Source information: Begin

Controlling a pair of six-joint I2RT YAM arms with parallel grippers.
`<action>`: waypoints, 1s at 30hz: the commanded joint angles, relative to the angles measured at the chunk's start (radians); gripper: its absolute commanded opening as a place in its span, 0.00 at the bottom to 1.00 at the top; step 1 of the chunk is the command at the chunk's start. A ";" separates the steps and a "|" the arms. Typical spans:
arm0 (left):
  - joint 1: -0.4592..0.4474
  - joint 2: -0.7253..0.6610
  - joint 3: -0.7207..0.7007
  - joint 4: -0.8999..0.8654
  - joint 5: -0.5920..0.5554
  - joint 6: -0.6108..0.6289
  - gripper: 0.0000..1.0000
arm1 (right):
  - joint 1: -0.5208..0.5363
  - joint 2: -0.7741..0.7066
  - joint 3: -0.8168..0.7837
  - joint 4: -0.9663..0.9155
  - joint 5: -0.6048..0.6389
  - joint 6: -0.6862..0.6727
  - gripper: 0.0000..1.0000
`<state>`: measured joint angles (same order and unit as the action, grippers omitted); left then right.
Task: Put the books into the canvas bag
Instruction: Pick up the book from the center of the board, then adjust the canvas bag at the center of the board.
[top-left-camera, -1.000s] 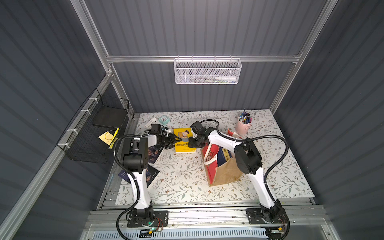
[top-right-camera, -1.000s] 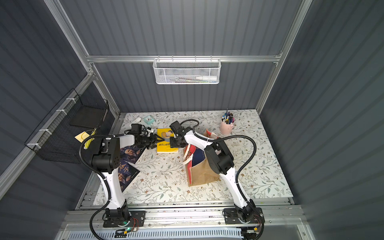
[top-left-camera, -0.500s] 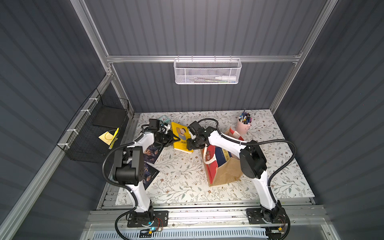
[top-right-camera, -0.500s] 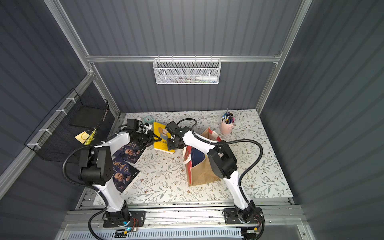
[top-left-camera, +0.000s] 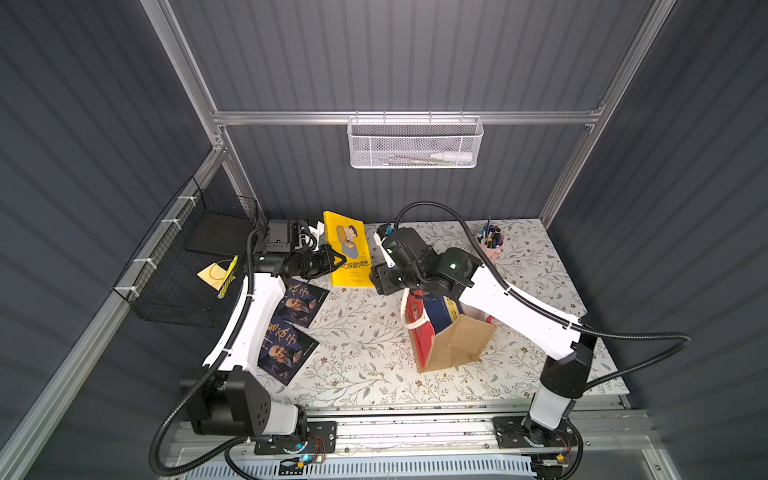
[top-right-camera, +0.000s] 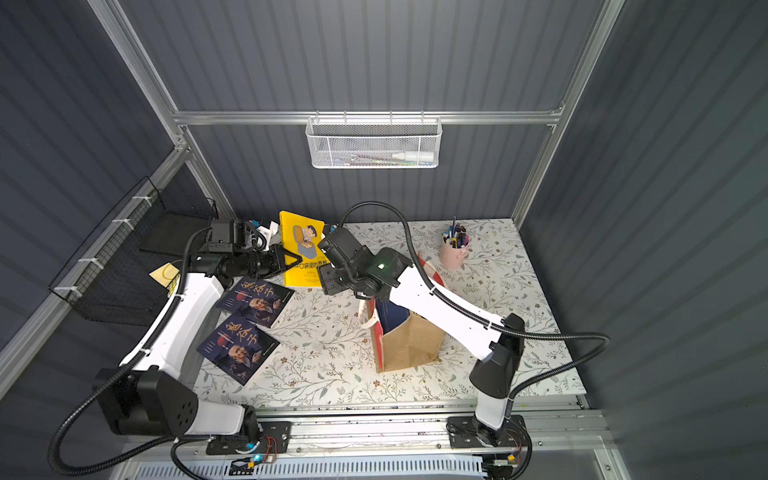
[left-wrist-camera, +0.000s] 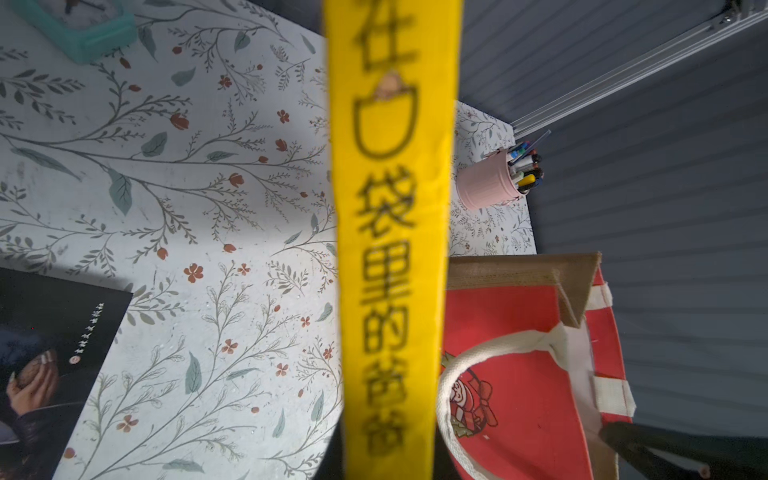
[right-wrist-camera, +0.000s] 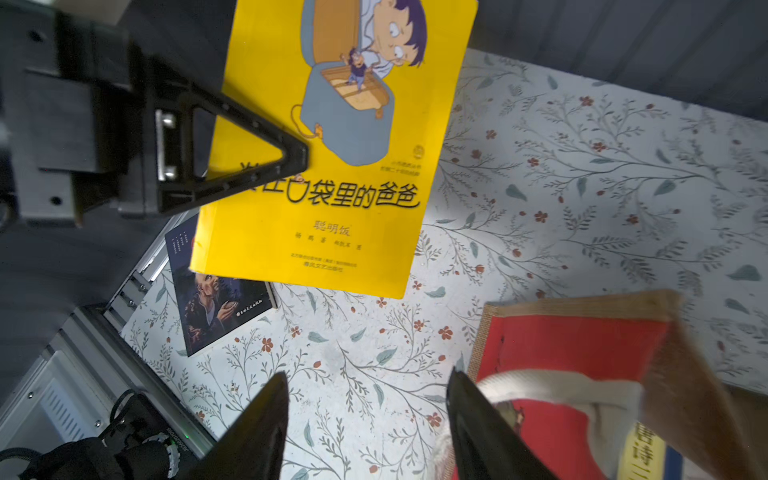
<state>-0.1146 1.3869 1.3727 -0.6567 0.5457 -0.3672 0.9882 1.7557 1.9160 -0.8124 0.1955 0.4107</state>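
Bag (top-left-camera: 457, 345) stands near, right of centre, with a blue book (top-left-camera: 436, 311) inside it. Left of it I see one navy book (top-left-camera: 284, 347) flat on the table (top-left-camera: 365, 353), and a second navy book (top-left-camera: 301, 303) just beyond. Farther back, my right gripper (right-wrist-camera: 365, 382) hangs by the bag's mouth, jaws apart and empty. The left gripper (top-left-camera: 340, 261) is clamped on the yellow book (top-left-camera: 347, 237), which is raised off the table and tilted. Pen cup (top-left-camera: 492, 248) sits far right.
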 joint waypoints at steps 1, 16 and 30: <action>-0.031 -0.071 0.032 0.083 0.042 -0.044 0.00 | 0.019 -0.069 -0.041 -0.075 0.080 -0.002 0.63; -0.316 -0.069 0.135 0.298 -0.041 -0.199 0.00 | -0.187 -0.475 -0.184 -0.401 0.201 0.021 0.72; -0.715 0.248 0.393 0.213 -0.208 -0.054 0.00 | -0.625 -0.572 -0.342 -0.506 -0.215 -0.067 0.78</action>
<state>-0.7883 1.6032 1.7061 -0.4492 0.3740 -0.4919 0.3969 1.1954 1.5940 -1.2778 0.0872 0.3824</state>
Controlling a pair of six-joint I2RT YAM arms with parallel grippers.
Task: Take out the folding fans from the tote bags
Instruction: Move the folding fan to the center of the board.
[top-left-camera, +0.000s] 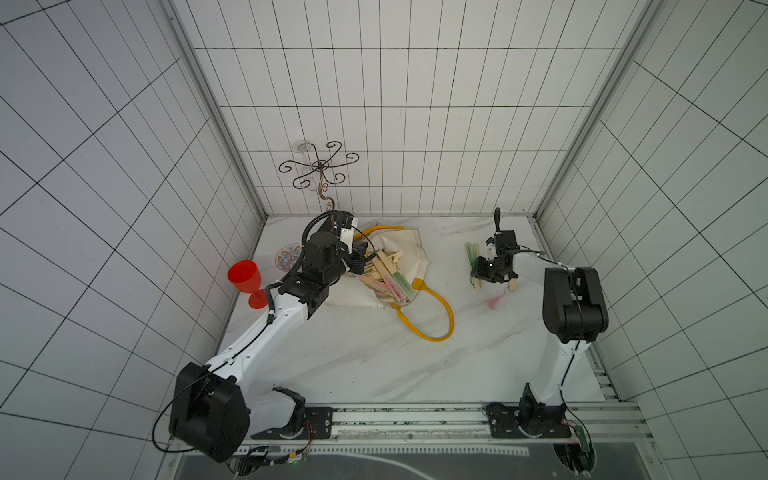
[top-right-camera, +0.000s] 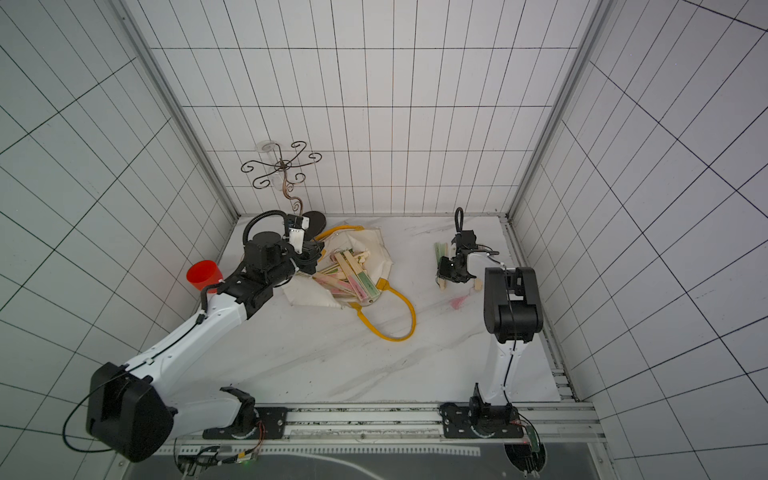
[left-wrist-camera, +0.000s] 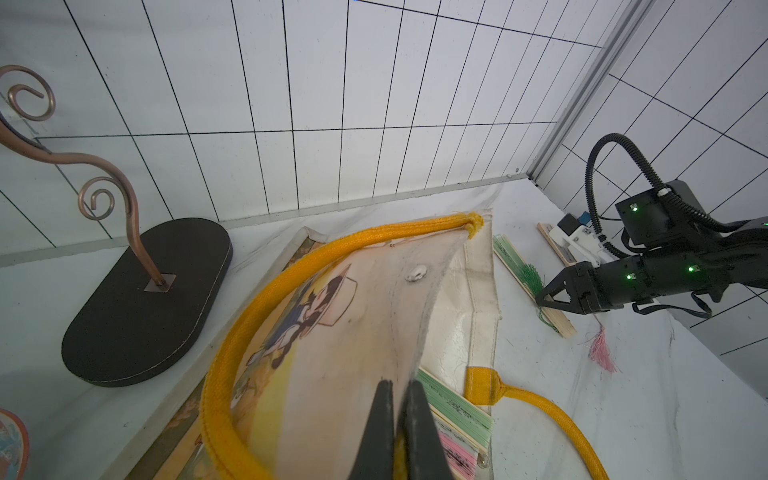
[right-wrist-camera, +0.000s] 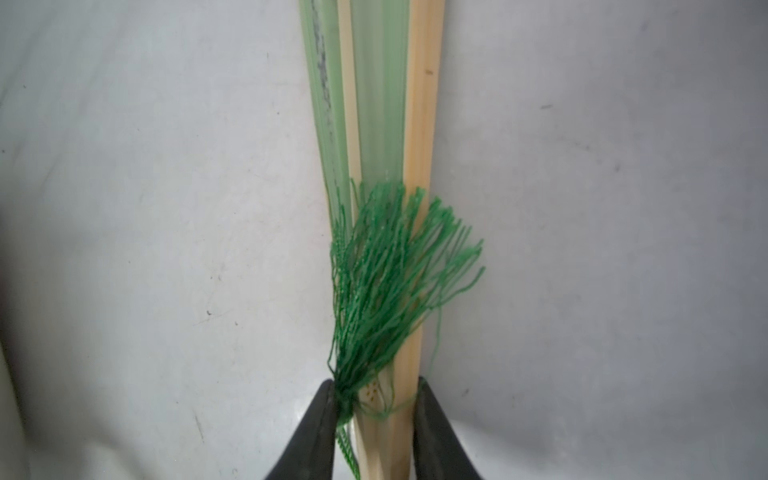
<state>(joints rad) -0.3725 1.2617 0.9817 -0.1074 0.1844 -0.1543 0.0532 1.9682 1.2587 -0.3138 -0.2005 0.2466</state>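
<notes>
White tiled walls box in a pale marbled bench (top-left-camera: 374, 357). On it, the left gripper (left-wrist-camera: 399, 384) is pinched tight on the upper cloth edge of the cream tote bag (left-wrist-camera: 374, 299), holding that side raised so the mouth gapes; the raised cloth shows a printed picture. Just under its fingers, inside the mouth, lies a heap of closed folding fans (top-left-camera: 390, 278), bamboo sticks with green and pink paper (too tangled to count). One yellow handle (left-wrist-camera: 249, 311) arches ahead of this gripper. The other yellow handle (top-left-camera: 449, 313) trails out over the bench beyond the bag's mouth. Behind this gripper's arm stand a patterned plate (top-left-camera: 286, 254), a red goblet (top-left-camera: 245, 274) and a scrolled metal stand (top-left-camera: 320, 166).

The right gripper (right-wrist-camera: 376, 382), well apart from the bag, is down at the bench with its jaws narrow, one finger on either side of the stick end of a green fan (right-wrist-camera: 422, 145) lying flat; whether they press it I cannot tell. A green tassel (right-wrist-camera: 390, 270) spreads over the fan just ahead of the fingertips. Just beside this gripper, on the side away from the bag, lies another fan (left-wrist-camera: 552, 243), partly hidden under the arm, with a pink tassel (left-wrist-camera: 602, 351) on the bench near its end.
</notes>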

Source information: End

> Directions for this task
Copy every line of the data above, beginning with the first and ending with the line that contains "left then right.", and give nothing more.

> Problem solution
Controlling a pair of six-joint I2RT YAM arms with parallel grippers.
`<action>`: waypoints, 1s at 30hz: the commanded joint angles, relative to the angles measured at the chunk's start (radians); gripper: its absolute commanded opening as a place in its span, 0.00 at the bottom to 1.00 at the top; step 1 of the chunk is the command at the chunk's start. A ";" separates the steps and a "|" the arms. Typical spans:
arm0 (left):
  - joint 1: -0.4592..0.4474
  - joint 2: -0.7253..0.6610
  - joint 3: -0.7207..0.7007
  - joint 4: -0.8999..0.8654
  - joint 5: -0.5920..0.5554
  - joint 6: -0.6108..0.6289
  - gripper: 0.0000..1.0000
arm1 (right):
  - joint 1: -0.5208..0.5363
  - joint 2: -0.7741..0.7066
  - joint 3: -0.8168..0.7837
  - joint 4: -0.9663..0.9155
  - joint 5: -0.6048..0.6389
  - joint 6: -0.6862..0.6727
  - gripper: 0.0000..1.0000
`<state>`: measured joint angles (same order and unit as the action, grippers omitted); left then right.

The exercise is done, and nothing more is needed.